Experience alone does not give us this privilege, though.

And this is where Kant and Hume bang head in head with each other. If we are to accept the unviolable universality of physics, then we must rely on a priorisms, which means bowing down to the spontaneity of our intellect in modelling the perceived world as according to its laws, by certain rules. It is only fair to acknowledge that, given the law of cause and effect and the principle of simultaneity by the law of reciprocal law that identical causes will cause symetrical effects. If, then, I perceived the sun rose up today at 6 or something and we know the trajectory it makes and the forces acting on it, then there’s no reason for me to doubt that it will be there tomorrow.

Or we could always call it “grue” and leave it to rest.

Ok Imp I’ve got some more time now and I want to address your points about the nature of the problem.
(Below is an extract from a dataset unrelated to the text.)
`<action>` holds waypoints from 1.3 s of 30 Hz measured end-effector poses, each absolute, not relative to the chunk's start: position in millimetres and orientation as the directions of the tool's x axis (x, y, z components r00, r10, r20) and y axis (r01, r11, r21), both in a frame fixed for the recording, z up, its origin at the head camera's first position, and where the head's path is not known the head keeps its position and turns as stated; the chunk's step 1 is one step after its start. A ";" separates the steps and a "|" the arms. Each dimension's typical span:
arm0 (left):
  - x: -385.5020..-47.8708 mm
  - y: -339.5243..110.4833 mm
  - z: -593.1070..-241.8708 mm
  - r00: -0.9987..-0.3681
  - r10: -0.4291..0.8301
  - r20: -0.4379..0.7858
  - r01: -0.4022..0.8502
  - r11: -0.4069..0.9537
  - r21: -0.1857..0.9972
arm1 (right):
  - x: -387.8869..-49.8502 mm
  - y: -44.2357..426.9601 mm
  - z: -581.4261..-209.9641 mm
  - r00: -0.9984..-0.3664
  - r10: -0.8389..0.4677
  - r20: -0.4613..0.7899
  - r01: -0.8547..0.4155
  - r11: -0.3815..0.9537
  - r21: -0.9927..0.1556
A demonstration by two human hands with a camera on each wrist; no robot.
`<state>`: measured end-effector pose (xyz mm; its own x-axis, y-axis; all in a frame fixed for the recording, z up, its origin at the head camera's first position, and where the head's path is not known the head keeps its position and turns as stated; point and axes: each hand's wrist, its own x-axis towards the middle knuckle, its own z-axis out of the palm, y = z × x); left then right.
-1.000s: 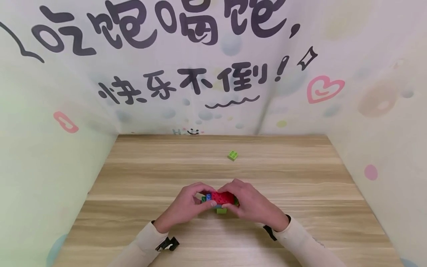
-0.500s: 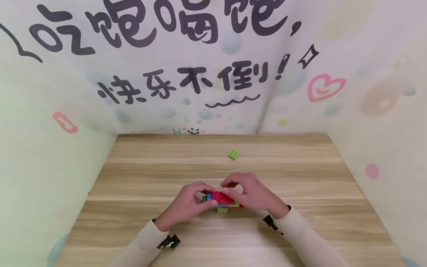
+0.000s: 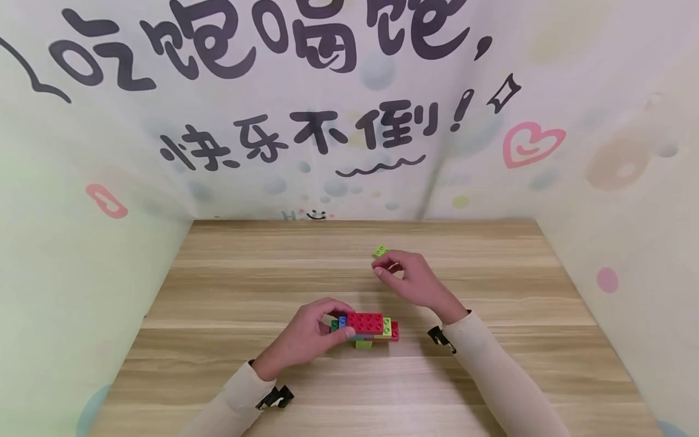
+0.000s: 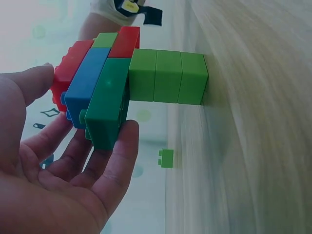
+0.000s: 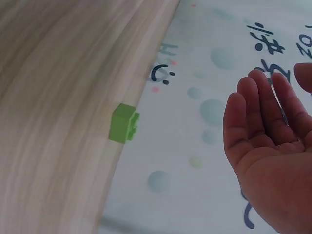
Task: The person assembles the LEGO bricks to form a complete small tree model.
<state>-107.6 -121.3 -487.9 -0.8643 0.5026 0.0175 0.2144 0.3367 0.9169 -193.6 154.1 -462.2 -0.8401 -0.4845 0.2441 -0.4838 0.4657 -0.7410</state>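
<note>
My left hand [image 3: 306, 334] holds a built-up block of toy bricks [image 3: 364, 323], thumb on the near side and fingers behind. A long red brick forms its top layer, over blue and dark green bricks [image 4: 105, 102]. Beneath them, a column of light green bricks [image 4: 168, 75] reaches down to the table. Farther back, a loose light green brick [image 3: 380, 251] lies studs up. Just in front of that brick hovers my right hand [image 3: 412, 279], fingers loosely bent and holding nothing. In the right wrist view the loose brick [image 5: 123, 123] is apart from the fingers.
The wood-grain table [image 3: 262, 261] meets a white printed wall [image 3: 349, 188] at the back. Side walls [image 3: 606, 230] rise to the left and right. Black wrist mounts [image 3: 275, 397] sit at both sleeves.
My right hand has let go of the brick build and moved away toward the loose light green brick. The build's right end is now uncovered. My left hand keeps its hold.
</note>
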 end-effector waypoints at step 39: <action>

Induction only begs the question, when you attempt to convert induction into deduction. In my original post, I should have made it clearer that I am not attempting to deal with this part of the problem - for I am not interested in solving how to turn induction into deduction via the implicit premise of natural law. I am saying - when you do not attempt to perform this magic conversion, you are left with the two underlying assumptions that the problem of induction (after you forget about trying to make induction deduction) rests upon.

And basically these two assumptions are not good enough - there are examples, such as the idea that a loaf of bread sustained my yesterday and I can predict it will sustian me tomorrow, that rest upon more than logical necessity.

Have I clarified my point?

no, you only amplify the error of prediction (through induction) being anything but prediction… the only logical necessity there is an error…

an assumption of nourishment is the same as assuming the ball will move is the same as assuming anything. it is an assumption. it is based on assumption. there is no validly logical basis for the assumption.

science is an assumption

-Imp

didn’t hume basically say, to put it really simply.
If I throw a ball at the window and the window breaks there is no evidence that one caused the other, or that if i were to repeat the action that the window would break a second time

or have I got myself confused?

sara

yes, there is no necessary connection between events.
secondly, to claim that the window will break when you repeat the action because it had done so before begs the question and is an illogical assumption.

-Imp

That’s what I thought, and obw had it backward because he’s saying that the problem of induction is when the premise is wrong the conclusion doesn’t follow, but Hume is actually saying that the premises stand but there’s no evidence for the conclusion, and that to suggest the the conclusion will always follow is wrong???

didn’t Hume use the problem to critique the cosmological argument for the existence of God? ie, there’s no evidence of causation anyway (so you can’t move from the fact that everything has a cause to the fact that the universe has a cause).

and didn’t elizabeth anscombe counter this with something about bunnies, ie. like baby bunnies usually appear as a result of adult bunnies mating, and it is completely illogical to think that tomorrow baby bunnies might just start appearing out of nowhere.

sorry i know that’s really crude unsophisticated philosopht… i’m tired, i’ll try and come up with some original quotes later…

sara

xxx

sarax, you’ve got it. This was the point I was struggling to make in the seperate thread that I started. I know I shouldn’t have started a new thread, but I was lost in this one. The existence of God. That’s Hume’s real point. It’s all you really have to know about Hume.